Directions for this task:
Print the records below exactly, and do not carry over any picture.

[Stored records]
--

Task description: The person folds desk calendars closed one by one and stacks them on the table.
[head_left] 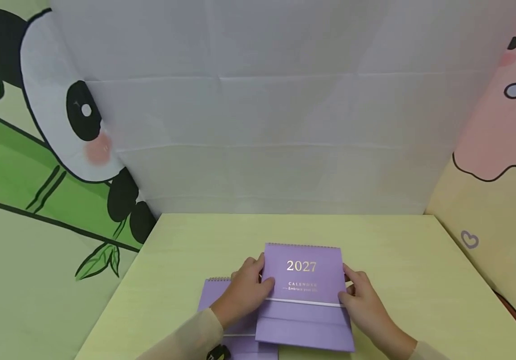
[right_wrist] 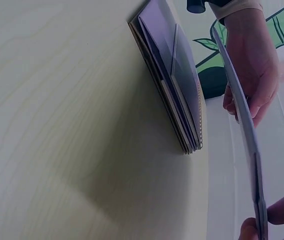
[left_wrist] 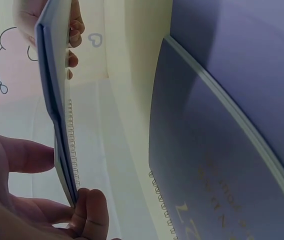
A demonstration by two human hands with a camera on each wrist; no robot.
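Observation:
A purple 2027 desk calendar [head_left: 305, 322] with a spiral top edge and a white band hangs above the table, held between both hands. My left hand [head_left: 245, 291] pinches its left edge, thumb on the front cover and fingers behind. On the opposite edge my right hand [head_left: 369, 306] grips it the same way. Under and left of it lie similar purple calendars [right_wrist: 182, 85], stacked on the table, partly hidden by my left arm in the head view. In the left wrist view, the stack's top calendar [left_wrist: 197, 130] sits apart from the held one.
The pale wooden table [head_left: 420, 280] stretches to a white cloth backdrop [head_left: 276, 110]. A panda-printed side panel [head_left: 50, 100] stands at left, and a pink-and-cream panel [head_left: 501, 150] at right. A dark wrist device [head_left: 218, 352] shows by my left sleeve.

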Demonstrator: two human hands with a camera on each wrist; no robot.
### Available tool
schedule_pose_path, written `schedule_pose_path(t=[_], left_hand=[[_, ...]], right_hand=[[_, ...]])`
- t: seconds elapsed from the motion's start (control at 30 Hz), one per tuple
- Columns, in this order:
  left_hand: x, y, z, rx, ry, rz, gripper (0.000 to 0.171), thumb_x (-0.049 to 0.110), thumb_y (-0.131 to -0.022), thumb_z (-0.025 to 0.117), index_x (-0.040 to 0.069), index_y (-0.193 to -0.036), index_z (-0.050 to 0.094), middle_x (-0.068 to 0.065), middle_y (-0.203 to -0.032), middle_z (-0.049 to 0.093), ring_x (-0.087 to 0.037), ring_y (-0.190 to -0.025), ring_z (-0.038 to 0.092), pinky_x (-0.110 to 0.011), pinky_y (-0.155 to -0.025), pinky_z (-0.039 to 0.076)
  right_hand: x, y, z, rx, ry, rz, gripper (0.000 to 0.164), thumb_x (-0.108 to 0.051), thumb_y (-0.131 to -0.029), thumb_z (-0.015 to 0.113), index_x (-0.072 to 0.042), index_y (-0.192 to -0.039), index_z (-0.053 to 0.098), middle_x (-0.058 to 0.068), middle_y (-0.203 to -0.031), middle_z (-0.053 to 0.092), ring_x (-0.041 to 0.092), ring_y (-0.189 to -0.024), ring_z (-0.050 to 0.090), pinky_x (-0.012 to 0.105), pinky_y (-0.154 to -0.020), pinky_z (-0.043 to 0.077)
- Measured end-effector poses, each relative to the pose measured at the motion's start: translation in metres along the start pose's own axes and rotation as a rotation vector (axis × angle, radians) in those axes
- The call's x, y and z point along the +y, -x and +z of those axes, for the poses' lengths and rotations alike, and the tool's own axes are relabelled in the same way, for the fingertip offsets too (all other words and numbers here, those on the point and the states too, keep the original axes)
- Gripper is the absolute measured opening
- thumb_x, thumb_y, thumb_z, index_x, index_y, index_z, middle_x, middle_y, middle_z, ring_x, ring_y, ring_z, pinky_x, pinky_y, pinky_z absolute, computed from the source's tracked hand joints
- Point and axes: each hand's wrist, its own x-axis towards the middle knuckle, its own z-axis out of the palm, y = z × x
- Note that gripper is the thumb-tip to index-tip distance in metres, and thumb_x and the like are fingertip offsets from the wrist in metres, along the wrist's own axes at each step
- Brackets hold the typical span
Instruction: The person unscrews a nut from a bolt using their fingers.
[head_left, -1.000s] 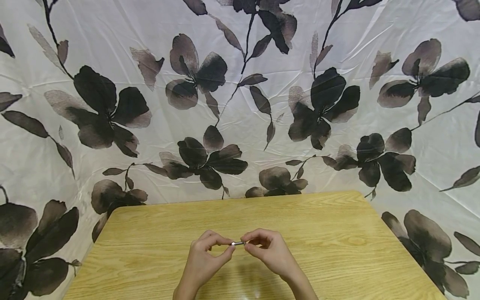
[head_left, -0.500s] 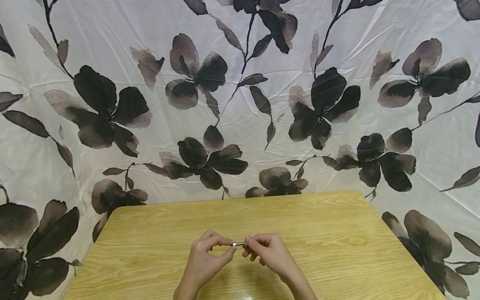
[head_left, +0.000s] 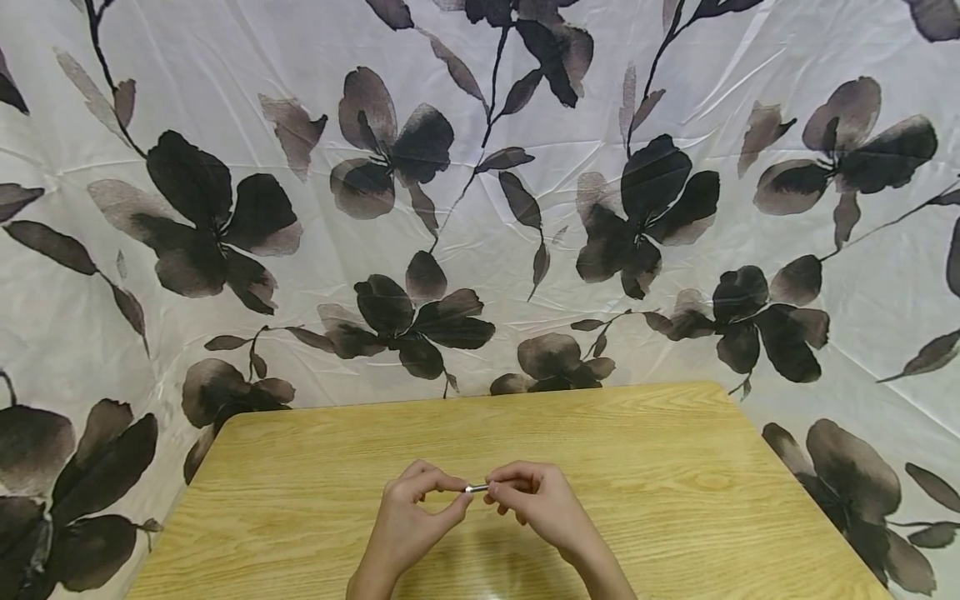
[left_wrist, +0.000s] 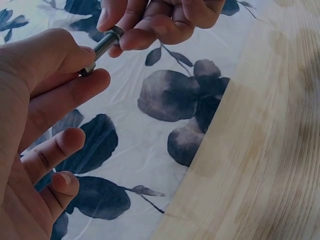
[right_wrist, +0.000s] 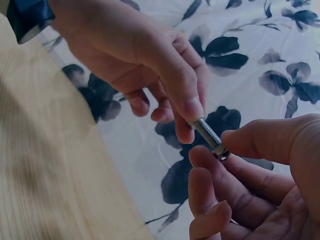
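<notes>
A metal bolt (head_left: 477, 487) with a threaded shank is held in the air above the table, lying nearly level between both hands. My left hand (head_left: 411, 517) pinches its head end between thumb and index finger, the other fingers loosely bent. A small nut (right_wrist: 221, 152) sits on the opposite end of the thread. Thumb and fingers of my right hand (head_left: 542, 506) pinch that nut. In the left wrist view the bare thread of the bolt (left_wrist: 103, 46) shows between the two hands. Fingertips cover most of the bolt's head.
Beneath the hands lies a light wood-grain table (head_left: 337, 442) with rounded corners. A white cloth (head_left: 510, 250) with dark printed flowers hangs behind it and at both sides. A dark band (right_wrist: 30, 19) is around the left wrist.
My right thumb and fingers have shifted against each other at the nut, with the fingers dropping lower, then rising slightly. The left hand keeps its pinch almost unmoved.
</notes>
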Motion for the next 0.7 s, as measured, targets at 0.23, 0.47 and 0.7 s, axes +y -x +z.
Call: schedule_pose_path(t=[0.23, 0.47, 0.7], left_hand=[[-0.001, 0.001, -0.004, 0.019, 0.004, 0.045, 0.027, 0.007, -0.077, 0.09, 0.029, -0.086, 0.079, 0.014, -0.083, 0.068, -0.001, -0.073, 0.052, -0.022, -0.061, 0.038], [-0.006, -0.001, -0.002, 0.013, 0.043, 0.045, 0.023, 0.008, -0.078, 0.09, 0.026, -0.088, 0.079, 0.006, -0.083, 0.071, -0.002, -0.072, 0.048, -0.022, -0.06, 0.035], [-0.012, 0.002, -0.001, -0.034, 0.038, -0.032, 0.025, 0.01, -0.079, 0.089, 0.031, -0.085, 0.078, 0.01, -0.084, 0.072, -0.002, -0.071, 0.048, -0.021, -0.059, 0.034]], right_hand=[[0.0, -0.002, 0.003, 0.014, 0.006, -0.004, 0.024, -0.021, -0.096, 0.074, -0.005, -0.113, 0.076, 0.005, -0.095, 0.075, 0.011, -0.074, 0.065, 0.022, -0.058, 0.044], [0.002, -0.005, -0.002, 0.045, 0.064, -0.056, 0.025, -0.023, -0.097, 0.073, -0.006, -0.115, 0.076, 0.007, -0.093, 0.075, 0.01, -0.073, 0.064, 0.021, -0.057, 0.044], [0.011, -0.004, -0.006, 0.052, 0.102, -0.073, 0.024, -0.02, -0.097, 0.073, -0.005, -0.114, 0.076, 0.009, -0.093, 0.074, 0.012, -0.074, 0.065, 0.022, -0.061, 0.046]])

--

Solution for this exercise:
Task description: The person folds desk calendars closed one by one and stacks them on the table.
[head_left] 
[right_wrist] 
[left_wrist] 
A demonstration by two human hands with a camera on each wrist; no robot.
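Observation:
A purple 2027 desk calendar [head_left: 305, 322] with a spiral top edge and a white band hangs above the table, held between both hands. My left hand [head_left: 245, 291] pinches its left edge, thumb on the front cover and fingers behind. On the opposite edge my right hand [head_left: 369, 306] grips it the same way. Under and left of it lie similar purple calendars [right_wrist: 182, 85], stacked on the table, partly hidden by my left arm in the head view. In the left wrist view, the stack's top calendar [left_wrist: 197, 130] sits apart from the held one.
The pale wooden table [head_left: 420, 280] stretches to a white cloth backdrop [head_left: 276, 110]. A panda-printed side panel [head_left: 50, 100] stands at left, and a pink-and-cream panel [head_left: 501, 150] at right. A dark wrist device [head_left: 218, 352] shows by my left sleeve.
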
Demonstrator: two human hands with a camera on each wrist; no robot.
### Available tool
schedule_pose_path, written `schedule_pose_path(t=[_], left_hand=[[_, ...]], right_hand=[[_, ...]])`
- t: seconds elapsed from the motion's start (control at 30 Hz), one per tuple
- Columns, in this order:
  left_hand: x, y, z, rx, ry, rz, gripper (0.000 to 0.171), thumb_x (-0.049 to 0.110), thumb_y (-0.131 to -0.022), thumb_z (-0.025 to 0.117), index_x (-0.040 to 0.069), index_y (-0.193 to -0.036), index_z (-0.050 to 0.094), middle_x (-0.068 to 0.065), middle_y (-0.203 to -0.032), middle_z (-0.049 to 0.093), ring_x (-0.087 to 0.037), ring_y (-0.190 to -0.025), ring_z (-0.038 to 0.092), pinky_x (-0.110 to 0.011), pinky_y (-0.155 to -0.025), pinky_z (-0.039 to 0.076)
  right_hand: x, y, z, rx, ry, rz, gripper (0.000 to 0.164), thumb_x (-0.108 to 0.051), thumb_y (-0.131 to -0.029), thumb_z (-0.015 to 0.113), index_x (-0.072 to 0.042), index_y (-0.192 to -0.039), index_z (-0.053 to 0.098), middle_x (-0.058 to 0.068), middle_y (-0.203 to -0.031), middle_z (-0.053 to 0.092), ring_x (-0.041 to 0.092), ring_y (-0.189 to -0.024), ring_z (-0.050 to 0.090), pinky_x (-0.012 to 0.105), pinky_y (-0.154 to -0.020), pinky_z (-0.043 to 0.077)
- Measured end-effector poses, each relative to the pose measured at the motion's start: translation in metres along the start pose's own axes and rotation as a rotation vector (axis × angle, radians) in those axes
- The call's x, y and z point along the +y, -x and +z of those axes, for the poses' lengths and rotations alike, and the tool's own axes are relabelled in the same way, for the fingertip offsets too (all other words and numbers here, those on the point and the states too, keep the original axes)
- Gripper is the absolute measured opening
- thumb_x, thumb_y, thumb_z, index_x, index_y, index_z, middle_x, middle_y, middle_z, ring_x, ring_y, ring_z, pinky_x, pinky_y, pinky_z absolute, computed from the source's tracked hand joints
- Point and axes: each hand's wrist, its own x-axis towards the middle knuckle, its own z-axis out of the palm, y = z × x
- Note that gripper is the thumb-tip to index-tip distance in metres, and thumb_x and the like are fingertip offsets from the wrist in metres, along the wrist's own axes at each step
- Brackets hold the typical span
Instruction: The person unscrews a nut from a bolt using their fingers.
[head_left, -1.000s] 
[head_left, -0.500s] 
[head_left, +0.000s] 
[left_wrist, +0.000s] 
[right_wrist, +0.000s] 
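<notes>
A metal bolt (head_left: 477, 487) with a threaded shank is held in the air above the table, lying nearly level between both hands. My left hand (head_left: 411, 517) pinches its head end between thumb and index finger, the other fingers loosely bent. A small nut (right_wrist: 221, 152) sits on the opposite end of the thread. Thumb and fingers of my right hand (head_left: 542, 506) pinch that nut. In the left wrist view the bare thread of the bolt (left_wrist: 103, 46) shows between the two hands. Fingertips cover most of the bolt's head.
Beneath the hands lies a light wood-grain table (head_left: 337, 442) with rounded corners. A white cloth (head_left: 510, 250) with dark printed flowers hangs behind it and at both sides. A dark band (right_wrist: 30, 19) is around the left wrist.
My right thumb and fingers have shifted against each other at the nut, with the fingers dropping lower, then rising slightly. The left hand keeps its pinch almost unmoved.
</notes>
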Motion for the next 0.7 s, as measured, targets at 0.23, 0.47 and 0.7 s, axes +y -x +z.
Call: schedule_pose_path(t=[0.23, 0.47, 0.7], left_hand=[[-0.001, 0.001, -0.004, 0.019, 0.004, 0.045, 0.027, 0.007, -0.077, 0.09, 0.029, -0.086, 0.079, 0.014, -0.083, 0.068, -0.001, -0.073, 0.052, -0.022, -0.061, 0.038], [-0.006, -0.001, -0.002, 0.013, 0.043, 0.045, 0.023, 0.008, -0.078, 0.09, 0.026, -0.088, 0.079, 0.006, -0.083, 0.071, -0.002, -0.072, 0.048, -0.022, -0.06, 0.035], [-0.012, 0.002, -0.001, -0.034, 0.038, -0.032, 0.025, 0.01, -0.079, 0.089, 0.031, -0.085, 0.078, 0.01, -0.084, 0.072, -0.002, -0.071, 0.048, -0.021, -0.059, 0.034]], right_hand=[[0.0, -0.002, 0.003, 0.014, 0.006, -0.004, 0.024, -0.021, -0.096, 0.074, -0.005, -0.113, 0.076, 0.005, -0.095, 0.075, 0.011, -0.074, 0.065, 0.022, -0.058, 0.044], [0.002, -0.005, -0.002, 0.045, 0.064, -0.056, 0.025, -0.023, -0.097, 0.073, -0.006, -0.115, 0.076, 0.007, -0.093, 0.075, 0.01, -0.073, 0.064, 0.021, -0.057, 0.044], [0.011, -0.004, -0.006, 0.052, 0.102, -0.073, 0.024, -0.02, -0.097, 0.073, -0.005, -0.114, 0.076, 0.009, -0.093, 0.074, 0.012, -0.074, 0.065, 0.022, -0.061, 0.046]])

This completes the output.